Bulbophyllum tokioi
- Conservation status: Endangered (IUCN 3.1)

Scientific classification
- Kingdom: Plantae
- Clade: Tracheophytes
- Clade: Angiosperms
- Clade: Monocots
- Order: Asparagales
- Family: Orchidaceae
- Subfamily: Epidendroideae
- Genus: Bulbophyllum
- Species: B. tokioi
- Binomial name: Bulbophyllum tokioi Fukuy.

= Bulbophyllum tokioi =

- Authority: Fukuy.
- Conservation status: EN

Species of orchid

Bulbophyllum tokioi is a species of plant in the family Orchidaceae. It is endemic to Taiwan (has been found in the north and central regions in or near Taipei, Hsinchu and Taichung). It was described in 1935 by Noriaki Fukuyama.

==Identification==
B. tokioi has creeping rhizomes (0.5 mm diam.), lacking pseudobulbs. Its fleshy, sessile, glabrous leaves are minute (5–6 mm long by 3-4.5 mm wide), elliptic or elliptic-orbicular, acute or obtuse, some
having tiny, membranaceous sheaths at base. It has axillary scapes (1–3 cm long) that are slender and erect, with a few sheaths close by its base. Bracts are elliptic and acute.

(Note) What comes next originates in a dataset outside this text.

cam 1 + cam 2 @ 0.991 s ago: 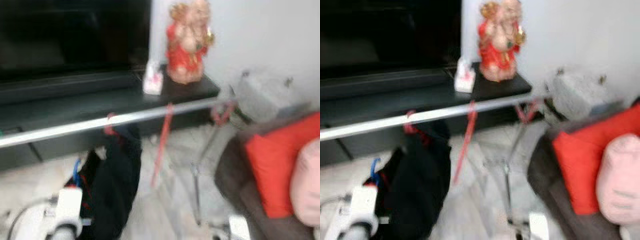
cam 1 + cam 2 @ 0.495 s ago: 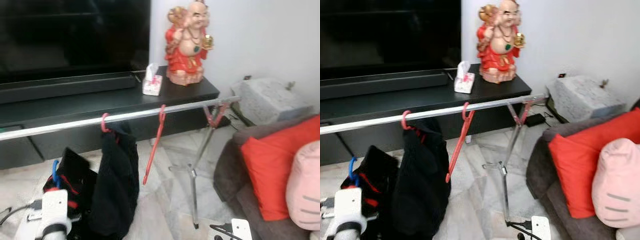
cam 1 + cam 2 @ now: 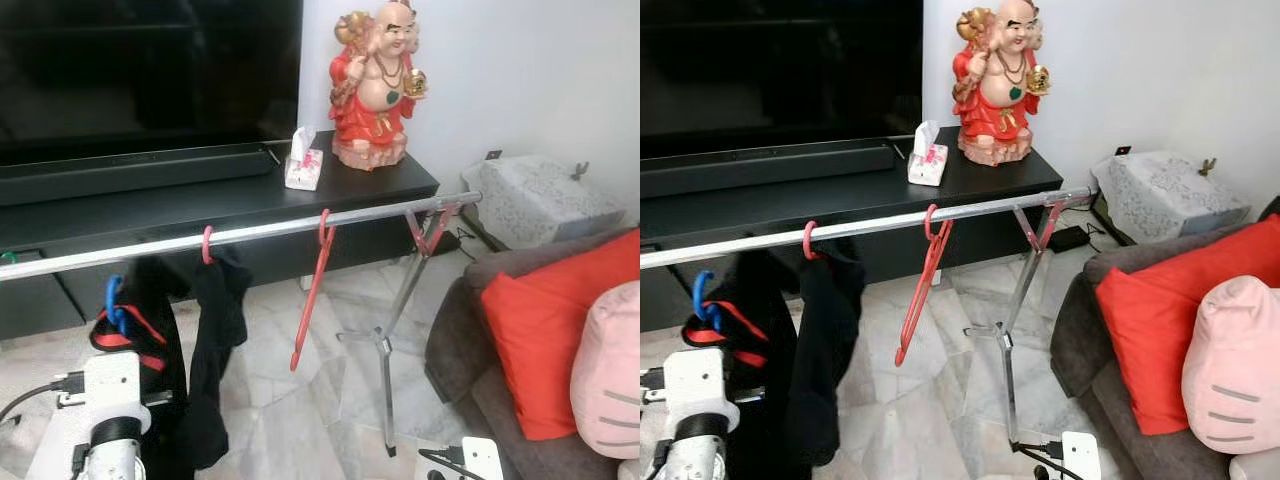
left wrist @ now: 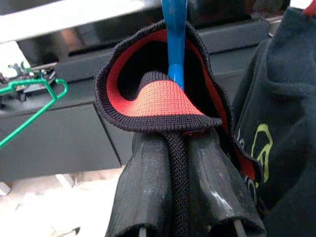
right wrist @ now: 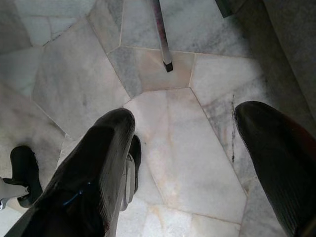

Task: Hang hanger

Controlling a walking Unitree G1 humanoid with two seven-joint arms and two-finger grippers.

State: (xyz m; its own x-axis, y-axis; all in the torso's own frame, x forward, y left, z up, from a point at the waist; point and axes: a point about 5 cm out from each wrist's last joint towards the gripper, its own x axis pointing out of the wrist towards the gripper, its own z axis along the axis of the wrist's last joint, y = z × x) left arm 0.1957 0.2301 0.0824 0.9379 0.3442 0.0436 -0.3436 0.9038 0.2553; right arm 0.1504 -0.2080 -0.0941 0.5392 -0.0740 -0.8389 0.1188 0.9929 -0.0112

B. tokioi has two palely yellowed flowers, sometimes having red spots or striations. Its three-nerved, dorsal sepals are membranaceous and hairless. One of these (2.5-3.8 mm long by 1–2 mm wide) is oblong, while other lateral ones (2.6–4 mm long by 1.5–2 mm wide) are obliquely triangular and elliptic. Its single-nerved petals (1.3-2.4 mm long by 0.6–1 mm wide) are oblong. Its lip is attached to the apex of its thin, un-hornlike column foot (2-2.4 mm long by 1 mm wide) is ovate-triangular and purple-tinged, with a rounded to obtuse apex, and a base decurrent into a long, entire, glabrous, membranaceous, three-nerved claw. The column (0.8–1 mm long), has stubby stylids at its apex, and its foot is 2 mm long. Its triangularly conic anther is white with an area of red, and its two pollinia are ovoid to ellipsoid.